Goal of the exercise: What is needed here is an exact copy of all the data.

<<<<

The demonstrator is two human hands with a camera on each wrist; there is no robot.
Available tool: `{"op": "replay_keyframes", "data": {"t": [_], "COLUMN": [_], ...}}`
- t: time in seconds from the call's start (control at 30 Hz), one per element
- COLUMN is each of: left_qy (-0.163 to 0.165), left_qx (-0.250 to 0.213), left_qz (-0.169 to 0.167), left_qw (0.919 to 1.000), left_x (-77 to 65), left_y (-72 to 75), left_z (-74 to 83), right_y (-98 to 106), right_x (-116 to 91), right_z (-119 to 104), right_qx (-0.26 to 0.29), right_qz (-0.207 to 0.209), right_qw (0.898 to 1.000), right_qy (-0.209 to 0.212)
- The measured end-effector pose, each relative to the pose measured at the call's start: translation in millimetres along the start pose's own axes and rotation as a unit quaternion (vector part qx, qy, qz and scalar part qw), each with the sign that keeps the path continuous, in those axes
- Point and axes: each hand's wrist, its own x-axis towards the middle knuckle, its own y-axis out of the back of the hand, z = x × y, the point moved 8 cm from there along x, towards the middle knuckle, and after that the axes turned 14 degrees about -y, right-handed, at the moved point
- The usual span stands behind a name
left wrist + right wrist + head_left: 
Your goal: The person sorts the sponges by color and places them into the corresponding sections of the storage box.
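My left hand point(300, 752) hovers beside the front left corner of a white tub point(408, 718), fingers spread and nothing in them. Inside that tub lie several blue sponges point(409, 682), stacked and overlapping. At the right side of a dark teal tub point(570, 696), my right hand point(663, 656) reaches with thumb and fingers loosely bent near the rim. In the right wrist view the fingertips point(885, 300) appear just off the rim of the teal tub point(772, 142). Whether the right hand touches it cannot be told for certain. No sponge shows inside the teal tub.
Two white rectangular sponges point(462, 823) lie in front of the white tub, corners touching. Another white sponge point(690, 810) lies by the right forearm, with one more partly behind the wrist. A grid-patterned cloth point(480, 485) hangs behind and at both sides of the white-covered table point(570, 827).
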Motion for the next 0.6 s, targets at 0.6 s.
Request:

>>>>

Solution to the problem:
The demonstrator is two human hands with a camera on each wrist; there is no robot.
Available tool: `{"op": "replay_keyframes", "data": {"t": [_], "COLUMN": [_], ...}}`
- t: time in seconds from the call's start (control at 30 Hz), one per element
- COLUMN is each of: left_qy (-0.163 to 0.165), left_qx (-0.250 to 0.213), left_qz (-0.169 to 0.167), left_qw (0.919 to 1.000), left_x (-77 to 65), left_y (-72 to 75), left_z (-74 to 83), right_y (-98 to 106), right_x (-116 to 91), right_z (-119 to 104), right_qx (-0.26 to 0.29), right_qz (-0.207 to 0.209), right_qw (0.898 to 1.000), right_qy (-0.209 to 0.212)
- The measured end-effector pose, each relative to the pose measured at the call's start: translation in millimetres along the start pose's own axes and rotation as a unit quaternion (vector part qx, qy, qz and scalar part qw), each with the sign that keeps the path continuous, in those axes
- Point and axes: each hand's wrist, its own x-axis towards the middle knuckle, its own y-axis out of the back of the hand, z = x × y, the point moved 8 cm from there along x, towards the middle knuckle, and after that the axes turned 14 degrees about -y, right-handed, at the moved point
- The usual span stands behind a name
left wrist + right wrist + head_left: 
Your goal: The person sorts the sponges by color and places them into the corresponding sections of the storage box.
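My left hand point(300, 752) hovers beside the front left corner of a white tub point(408, 718), fingers spread and nothing in them. Inside that tub lie several blue sponges point(409, 682), stacked and overlapping. At the right side of a dark teal tub point(570, 696), my right hand point(663, 656) reaches with thumb and fingers loosely bent near the rim. In the right wrist view the fingertips point(885, 300) appear just off the rim of the teal tub point(772, 142). Whether the right hand touches it cannot be told for certain. No sponge shows inside the teal tub.
Two white rectangular sponges point(462, 823) lie in front of the white tub, corners touching. Another white sponge point(690, 810) lies by the right forearm, with one more partly behind the wrist. A grid-patterned cloth point(480, 485) hangs behind and at both sides of the white-covered table point(570, 827).
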Motion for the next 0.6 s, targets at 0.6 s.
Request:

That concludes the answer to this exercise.